“(Elisha) went up from there to Bethel; and while he was going up on the way, some small boys came out of the city and jeered at him, saying, “Go away, bald head! Go away, bald head!” When he turned around and saw them, he cursed them in the name of the LORD. Then two she-bears came out of the woods and mauled forty-two of the boys. From there he went on to Mount Carmel, and then returned to Samaria.”
-2 Kings 2:23-25
Growing up, I was for all intents and purposes, what folks-not living in the please stop making racist jokes because they’re embarrassing and culturally crippling “PC hellscape” we are-referred to as “weird”.
(whatever that might mean for you)
I listened to a lot of Bruce Hornsby & the Range, read Michael Crichton religiously, and, at the age of 6, wore jeans for an entire East Tennessee summer because I thought I was fat.
(Self loathing is an all-weather sport.)
I had a rat-tail and staged almost-nightly renditions of the “Prince Ali Fanfare” from Aladdin in appropriately themed pajamas before retiring to my leaky waterbed for the night.

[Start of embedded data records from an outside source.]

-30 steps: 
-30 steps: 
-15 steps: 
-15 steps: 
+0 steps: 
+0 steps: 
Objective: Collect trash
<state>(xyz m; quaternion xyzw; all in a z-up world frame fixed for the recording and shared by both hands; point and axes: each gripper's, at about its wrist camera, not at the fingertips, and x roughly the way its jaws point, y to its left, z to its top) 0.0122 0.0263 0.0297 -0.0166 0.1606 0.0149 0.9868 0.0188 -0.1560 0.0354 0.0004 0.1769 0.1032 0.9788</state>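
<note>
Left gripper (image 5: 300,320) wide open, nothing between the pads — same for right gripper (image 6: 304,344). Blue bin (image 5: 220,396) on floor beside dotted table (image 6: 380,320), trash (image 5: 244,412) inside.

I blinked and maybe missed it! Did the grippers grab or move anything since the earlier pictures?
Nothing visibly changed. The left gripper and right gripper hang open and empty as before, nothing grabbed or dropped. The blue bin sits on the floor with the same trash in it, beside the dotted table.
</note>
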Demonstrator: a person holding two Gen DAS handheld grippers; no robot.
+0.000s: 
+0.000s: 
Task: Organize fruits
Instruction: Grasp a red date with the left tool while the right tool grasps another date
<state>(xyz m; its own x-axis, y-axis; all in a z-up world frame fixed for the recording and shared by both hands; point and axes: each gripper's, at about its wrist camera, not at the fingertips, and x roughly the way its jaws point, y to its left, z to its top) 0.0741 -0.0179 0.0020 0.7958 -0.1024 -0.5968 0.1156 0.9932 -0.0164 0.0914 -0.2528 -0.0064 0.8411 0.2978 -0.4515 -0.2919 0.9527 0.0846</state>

My favorite movie was Backdraft.
And for an entire year, I went by the name Brandon because that was my best friend’s name, and he was 5 inches taller and 30 pounds heavier than me. Size matters for 5 year olds and dudes drinking water from clear gallon-cartons and grunting uncomfortably in the free weights section of your local gym.
“Can I work in here, bro?”
Out in public, when refusing to eat my vegetables, and at home before floating off to sleep, it was “only Brandon”.
Something I hadn’t yet discovered about human existence as a preschooler, is that the whole of your buttock doesn’t have to be exposed in order to utilize a urinal safely,
and it takes a while to live in to a name.
Nowadays, being an “Eric” has it’s own “ness” for me.
It’s self deprecating, infatuated with failed Aaron Sorkin dramas, verbose (obviously only somewhat pretentious), bookish, and terrible at basketball.
Who we are, what we’re called, and what we do are things that ultimately require a bit of time to be unearthed, but sadly, many of us can grow quite impatient in the meantime. So we opt instead for the images, pictures, and identities freely floating in front of us as a way of holding the place of our own “ness” awaiting discovery.
enter Brandon.
In the Christian subculture, an identity we’re continually encouraged to adopt as our own, is that of Jesus.
We’re to take on his mind.
To be his hands and feet.
You know, WWJD and all that.
The only issue with this is that, for many of us expressing a desire to “live like Christ,” we also affirm in the very same breath the realization that this Jesus represents a completely unique embodiment of the human life.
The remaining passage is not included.